# THE PROBLEM
In the entries below, find the line with "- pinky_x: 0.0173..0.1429" and print exactly every line from there up to and including the line with "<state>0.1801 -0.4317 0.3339", with no other lines.

[Stored items from a collection]
══════════

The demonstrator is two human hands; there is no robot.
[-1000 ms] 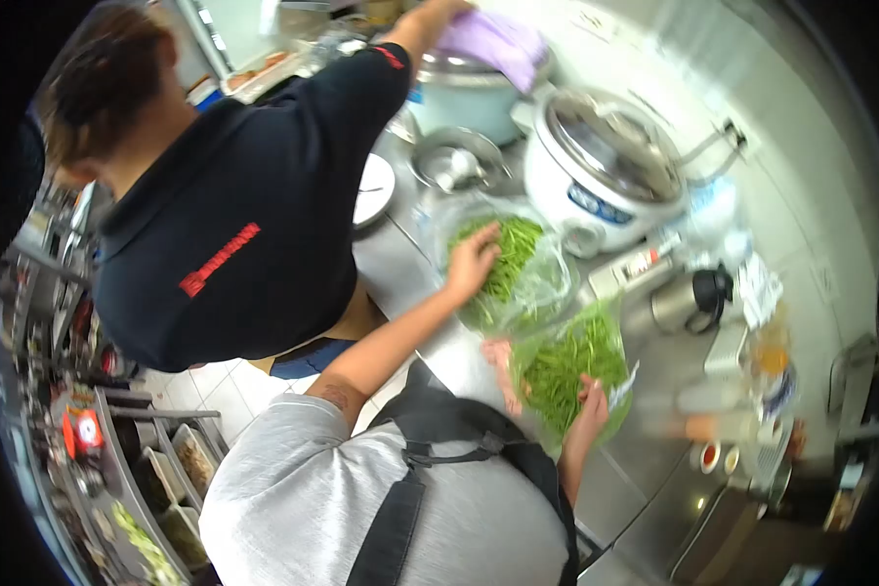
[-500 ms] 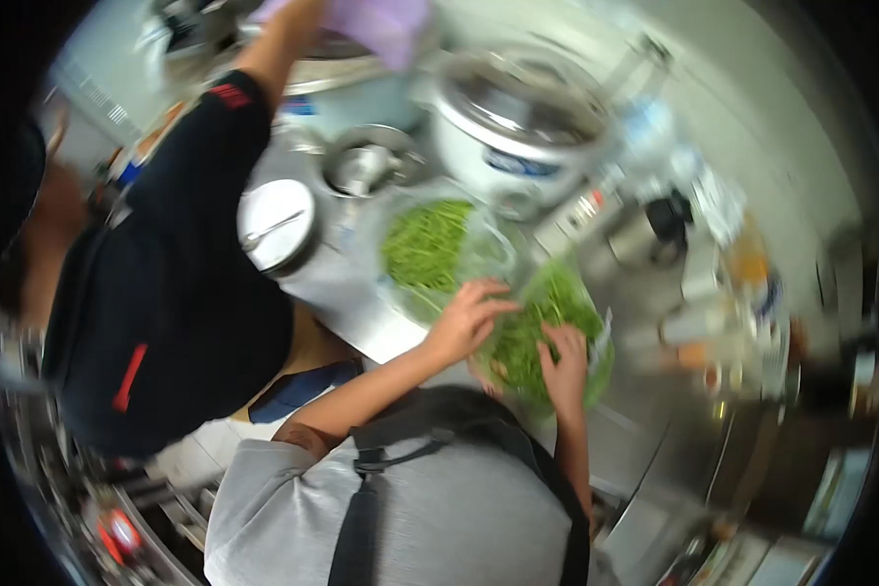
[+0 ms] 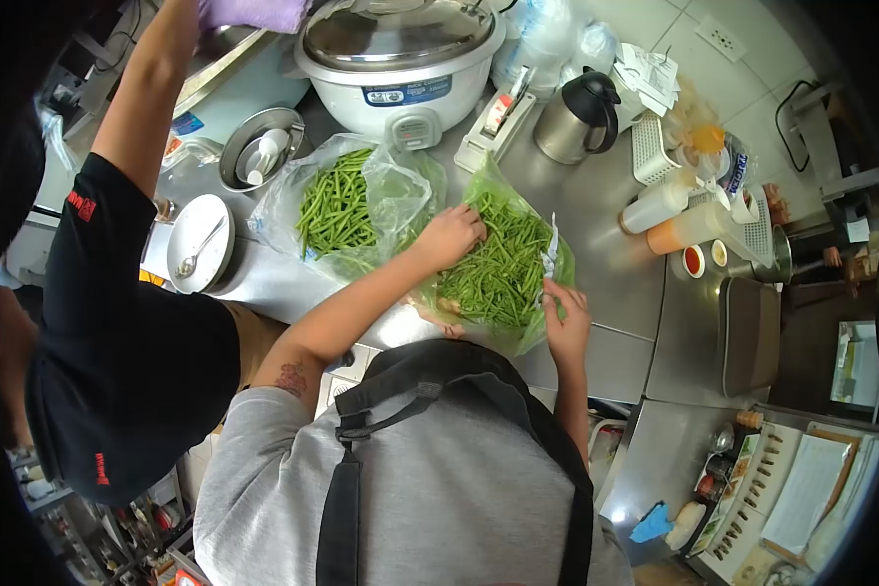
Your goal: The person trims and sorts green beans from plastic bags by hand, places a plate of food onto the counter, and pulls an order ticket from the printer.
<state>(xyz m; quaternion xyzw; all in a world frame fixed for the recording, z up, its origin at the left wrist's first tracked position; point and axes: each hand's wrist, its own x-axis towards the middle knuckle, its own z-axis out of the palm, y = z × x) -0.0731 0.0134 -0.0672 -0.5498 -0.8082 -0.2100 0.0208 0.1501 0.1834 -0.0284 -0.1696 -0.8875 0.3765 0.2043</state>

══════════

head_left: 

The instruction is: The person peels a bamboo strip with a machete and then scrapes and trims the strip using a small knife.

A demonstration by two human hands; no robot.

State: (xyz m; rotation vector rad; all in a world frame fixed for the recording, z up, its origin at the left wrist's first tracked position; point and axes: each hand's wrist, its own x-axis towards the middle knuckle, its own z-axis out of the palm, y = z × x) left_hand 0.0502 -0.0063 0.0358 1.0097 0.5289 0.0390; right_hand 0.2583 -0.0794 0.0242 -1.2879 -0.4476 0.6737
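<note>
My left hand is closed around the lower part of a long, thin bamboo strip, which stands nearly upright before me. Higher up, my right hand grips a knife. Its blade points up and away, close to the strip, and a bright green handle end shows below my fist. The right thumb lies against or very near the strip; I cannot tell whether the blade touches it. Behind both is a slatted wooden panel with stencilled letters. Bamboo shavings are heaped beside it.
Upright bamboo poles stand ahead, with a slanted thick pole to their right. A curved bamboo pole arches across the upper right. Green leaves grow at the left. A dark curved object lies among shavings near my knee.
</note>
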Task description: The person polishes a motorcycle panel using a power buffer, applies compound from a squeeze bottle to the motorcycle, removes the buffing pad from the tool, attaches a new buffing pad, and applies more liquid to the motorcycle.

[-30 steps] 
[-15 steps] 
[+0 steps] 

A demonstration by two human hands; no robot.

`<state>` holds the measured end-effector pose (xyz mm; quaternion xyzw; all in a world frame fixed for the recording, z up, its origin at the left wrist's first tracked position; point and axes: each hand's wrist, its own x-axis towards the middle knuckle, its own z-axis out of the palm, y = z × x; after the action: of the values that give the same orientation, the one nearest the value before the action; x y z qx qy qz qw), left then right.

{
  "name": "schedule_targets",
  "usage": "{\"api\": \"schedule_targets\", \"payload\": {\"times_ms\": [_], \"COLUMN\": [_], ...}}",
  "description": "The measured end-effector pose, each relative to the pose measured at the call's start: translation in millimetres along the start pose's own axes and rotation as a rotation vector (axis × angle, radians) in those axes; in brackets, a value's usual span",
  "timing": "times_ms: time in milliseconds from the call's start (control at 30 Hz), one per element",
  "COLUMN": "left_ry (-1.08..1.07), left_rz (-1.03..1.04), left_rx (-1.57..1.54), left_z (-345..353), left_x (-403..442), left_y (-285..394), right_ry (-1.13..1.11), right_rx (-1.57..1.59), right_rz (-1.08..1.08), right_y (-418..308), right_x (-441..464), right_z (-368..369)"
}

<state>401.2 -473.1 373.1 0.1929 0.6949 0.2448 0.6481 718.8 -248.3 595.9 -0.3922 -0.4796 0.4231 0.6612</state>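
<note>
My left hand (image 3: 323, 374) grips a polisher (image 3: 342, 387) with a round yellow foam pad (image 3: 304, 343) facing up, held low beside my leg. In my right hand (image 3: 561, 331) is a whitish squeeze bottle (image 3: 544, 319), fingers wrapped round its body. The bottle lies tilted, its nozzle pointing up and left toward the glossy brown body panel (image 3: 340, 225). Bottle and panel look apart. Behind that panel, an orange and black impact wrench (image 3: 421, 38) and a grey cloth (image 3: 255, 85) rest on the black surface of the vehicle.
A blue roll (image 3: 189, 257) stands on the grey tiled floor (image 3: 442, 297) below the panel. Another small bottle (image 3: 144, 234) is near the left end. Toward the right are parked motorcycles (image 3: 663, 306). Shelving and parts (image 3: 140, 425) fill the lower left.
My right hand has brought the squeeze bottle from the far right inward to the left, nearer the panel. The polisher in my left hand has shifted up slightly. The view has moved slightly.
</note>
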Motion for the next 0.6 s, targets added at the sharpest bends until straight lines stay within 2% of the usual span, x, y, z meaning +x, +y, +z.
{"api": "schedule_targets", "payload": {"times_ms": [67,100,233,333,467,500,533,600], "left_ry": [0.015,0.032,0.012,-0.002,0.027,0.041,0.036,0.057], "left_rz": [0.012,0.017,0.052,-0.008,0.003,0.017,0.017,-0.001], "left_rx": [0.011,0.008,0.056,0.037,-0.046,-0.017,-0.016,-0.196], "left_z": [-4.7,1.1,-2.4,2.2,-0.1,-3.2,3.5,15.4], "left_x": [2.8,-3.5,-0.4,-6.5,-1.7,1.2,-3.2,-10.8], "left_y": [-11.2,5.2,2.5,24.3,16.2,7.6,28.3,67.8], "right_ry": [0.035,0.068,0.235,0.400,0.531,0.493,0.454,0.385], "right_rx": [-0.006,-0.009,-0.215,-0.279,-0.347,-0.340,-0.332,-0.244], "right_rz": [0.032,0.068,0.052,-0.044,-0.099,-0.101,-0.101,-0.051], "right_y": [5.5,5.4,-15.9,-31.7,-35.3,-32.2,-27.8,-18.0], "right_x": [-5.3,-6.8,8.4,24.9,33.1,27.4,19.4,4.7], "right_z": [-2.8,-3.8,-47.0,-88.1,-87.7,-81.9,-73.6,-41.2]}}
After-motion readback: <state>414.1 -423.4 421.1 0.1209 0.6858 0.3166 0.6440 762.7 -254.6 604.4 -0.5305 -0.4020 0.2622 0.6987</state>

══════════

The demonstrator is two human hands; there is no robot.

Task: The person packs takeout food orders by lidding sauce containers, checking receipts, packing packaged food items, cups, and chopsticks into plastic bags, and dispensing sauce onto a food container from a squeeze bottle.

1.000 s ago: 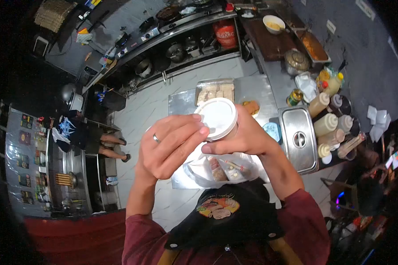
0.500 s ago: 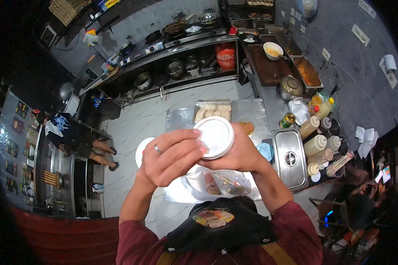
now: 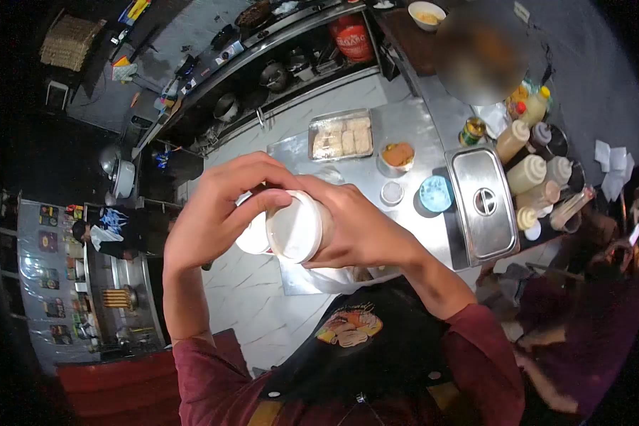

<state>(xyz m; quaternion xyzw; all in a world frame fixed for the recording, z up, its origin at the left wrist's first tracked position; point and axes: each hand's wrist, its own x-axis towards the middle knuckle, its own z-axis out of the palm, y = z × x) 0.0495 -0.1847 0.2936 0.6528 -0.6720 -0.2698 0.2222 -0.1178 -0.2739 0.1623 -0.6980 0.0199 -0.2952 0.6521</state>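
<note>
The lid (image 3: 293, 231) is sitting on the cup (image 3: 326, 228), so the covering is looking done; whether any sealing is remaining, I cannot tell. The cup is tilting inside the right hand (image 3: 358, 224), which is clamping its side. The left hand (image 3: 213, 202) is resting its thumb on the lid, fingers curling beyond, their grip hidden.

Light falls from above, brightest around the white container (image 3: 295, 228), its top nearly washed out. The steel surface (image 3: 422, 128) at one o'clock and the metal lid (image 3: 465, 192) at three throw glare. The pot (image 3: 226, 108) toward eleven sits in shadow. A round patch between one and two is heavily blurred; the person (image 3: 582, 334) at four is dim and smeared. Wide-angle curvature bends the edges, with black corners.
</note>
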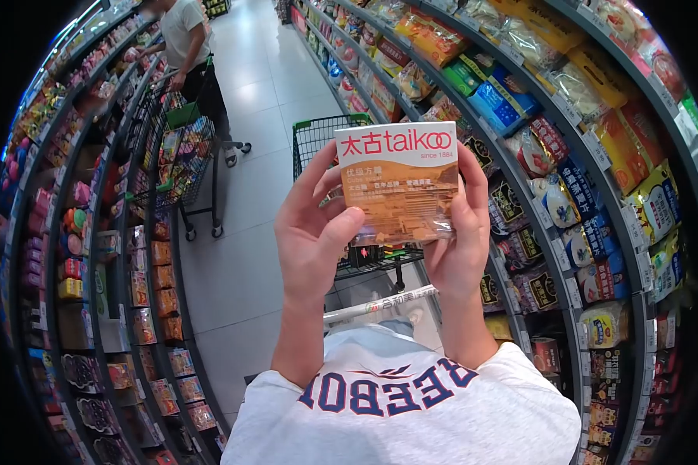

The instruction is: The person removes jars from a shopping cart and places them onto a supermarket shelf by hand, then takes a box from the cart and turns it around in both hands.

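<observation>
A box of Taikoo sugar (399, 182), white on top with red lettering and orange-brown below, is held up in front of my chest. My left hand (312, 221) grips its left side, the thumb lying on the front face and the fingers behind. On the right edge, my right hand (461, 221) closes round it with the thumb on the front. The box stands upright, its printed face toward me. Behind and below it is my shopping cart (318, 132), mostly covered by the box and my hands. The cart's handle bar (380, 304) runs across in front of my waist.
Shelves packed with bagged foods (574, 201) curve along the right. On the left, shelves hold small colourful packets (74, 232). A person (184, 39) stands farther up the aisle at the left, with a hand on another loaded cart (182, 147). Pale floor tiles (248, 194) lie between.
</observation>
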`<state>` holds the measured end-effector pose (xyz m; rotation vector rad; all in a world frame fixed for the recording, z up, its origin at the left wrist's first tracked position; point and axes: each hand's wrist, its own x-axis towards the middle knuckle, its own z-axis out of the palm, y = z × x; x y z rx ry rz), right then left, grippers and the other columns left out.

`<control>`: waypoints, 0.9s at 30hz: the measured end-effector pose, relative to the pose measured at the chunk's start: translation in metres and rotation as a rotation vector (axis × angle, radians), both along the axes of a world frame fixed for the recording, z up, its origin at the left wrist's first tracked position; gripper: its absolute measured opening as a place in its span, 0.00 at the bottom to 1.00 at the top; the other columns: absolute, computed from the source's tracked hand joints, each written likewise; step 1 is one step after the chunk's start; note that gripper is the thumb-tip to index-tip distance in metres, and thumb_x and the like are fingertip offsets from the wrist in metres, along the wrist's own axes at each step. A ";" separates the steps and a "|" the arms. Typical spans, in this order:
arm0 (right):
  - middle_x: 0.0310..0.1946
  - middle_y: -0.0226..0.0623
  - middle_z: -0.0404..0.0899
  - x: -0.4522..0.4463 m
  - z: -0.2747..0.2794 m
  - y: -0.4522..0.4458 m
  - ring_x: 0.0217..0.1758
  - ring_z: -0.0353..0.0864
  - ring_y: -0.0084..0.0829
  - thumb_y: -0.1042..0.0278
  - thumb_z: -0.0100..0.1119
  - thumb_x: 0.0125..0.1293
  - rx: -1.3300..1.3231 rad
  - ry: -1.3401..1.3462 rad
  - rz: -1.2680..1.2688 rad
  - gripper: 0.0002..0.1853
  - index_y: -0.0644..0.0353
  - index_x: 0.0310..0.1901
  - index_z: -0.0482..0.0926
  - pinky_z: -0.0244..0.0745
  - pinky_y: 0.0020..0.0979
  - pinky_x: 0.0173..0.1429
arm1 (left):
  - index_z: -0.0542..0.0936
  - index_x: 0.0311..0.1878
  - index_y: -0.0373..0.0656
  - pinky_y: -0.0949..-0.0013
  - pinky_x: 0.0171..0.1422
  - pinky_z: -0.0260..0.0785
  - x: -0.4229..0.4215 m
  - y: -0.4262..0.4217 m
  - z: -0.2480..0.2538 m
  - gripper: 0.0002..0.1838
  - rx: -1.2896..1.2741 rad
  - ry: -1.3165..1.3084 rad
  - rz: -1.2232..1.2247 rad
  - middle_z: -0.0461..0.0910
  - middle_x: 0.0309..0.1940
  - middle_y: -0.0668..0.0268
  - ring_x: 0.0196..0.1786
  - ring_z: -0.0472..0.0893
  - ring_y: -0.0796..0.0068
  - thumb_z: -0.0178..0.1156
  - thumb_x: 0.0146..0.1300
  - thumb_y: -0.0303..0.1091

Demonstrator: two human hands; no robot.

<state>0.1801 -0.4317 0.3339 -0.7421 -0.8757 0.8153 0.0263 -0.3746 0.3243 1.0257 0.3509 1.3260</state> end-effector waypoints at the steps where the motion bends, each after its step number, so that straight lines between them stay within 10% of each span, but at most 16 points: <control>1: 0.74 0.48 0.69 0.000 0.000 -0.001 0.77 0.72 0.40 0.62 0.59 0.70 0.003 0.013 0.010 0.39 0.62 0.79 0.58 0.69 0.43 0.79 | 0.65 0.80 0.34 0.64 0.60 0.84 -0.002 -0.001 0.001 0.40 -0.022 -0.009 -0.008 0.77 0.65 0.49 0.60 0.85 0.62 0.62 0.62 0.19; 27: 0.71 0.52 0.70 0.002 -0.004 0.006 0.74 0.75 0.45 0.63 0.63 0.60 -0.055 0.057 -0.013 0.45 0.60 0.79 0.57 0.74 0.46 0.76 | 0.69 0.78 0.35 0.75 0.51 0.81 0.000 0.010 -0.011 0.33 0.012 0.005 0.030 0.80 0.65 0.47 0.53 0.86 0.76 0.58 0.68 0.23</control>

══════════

# SOLUTION FOR THIS TASK
  - pinky_x: 0.0173..0.1429
arm1 (left):
  - index_z: -0.0542..0.0936
  - index_x: 0.0311..0.1878
  - index_y: -0.0373..0.0656
  - pinky_y: -0.0949..-0.0013
  - pinky_x: 0.0171..0.1422
  - pinky_z: -0.0260..0.0785
  - x: -0.4229..0.4215 m
  - y: -0.4262..0.4217 m
  - z: -0.2480..0.2538 m
  - gripper: 0.0002..0.1838
  - rx: -1.2896..1.2741 rad
  - ry: -1.3165..1.3084 rad
  - rz: -1.2232..1.2247 rad
  - middle_z: -0.0461..0.0910
  - middle_x: 0.0309..0.1940
  - middle_y: -0.0668..0.0268
  - ring_x: 0.0196..0.1786
  - ring_z: -0.0472..0.0893
  - ring_y: -0.0796..0.0068
  - thumb_z: -0.0178..0.1156
  - thumb_x: 0.0146..0.1300
  - thumb_y: -0.0303..0.1091

Demonstrator: two human hands; no robot.

<state>0.1801 -0.4317 0.3339 -0.7421 -0.8757 0.8153 0.0263 -0.3746 0.3243 1.0257 0.3509 1.3260</state> end-effector waypoints at the steps where the motion bends, each after its step number, so that straight lines between them stay within 10% of each span, but at most 16 points: <control>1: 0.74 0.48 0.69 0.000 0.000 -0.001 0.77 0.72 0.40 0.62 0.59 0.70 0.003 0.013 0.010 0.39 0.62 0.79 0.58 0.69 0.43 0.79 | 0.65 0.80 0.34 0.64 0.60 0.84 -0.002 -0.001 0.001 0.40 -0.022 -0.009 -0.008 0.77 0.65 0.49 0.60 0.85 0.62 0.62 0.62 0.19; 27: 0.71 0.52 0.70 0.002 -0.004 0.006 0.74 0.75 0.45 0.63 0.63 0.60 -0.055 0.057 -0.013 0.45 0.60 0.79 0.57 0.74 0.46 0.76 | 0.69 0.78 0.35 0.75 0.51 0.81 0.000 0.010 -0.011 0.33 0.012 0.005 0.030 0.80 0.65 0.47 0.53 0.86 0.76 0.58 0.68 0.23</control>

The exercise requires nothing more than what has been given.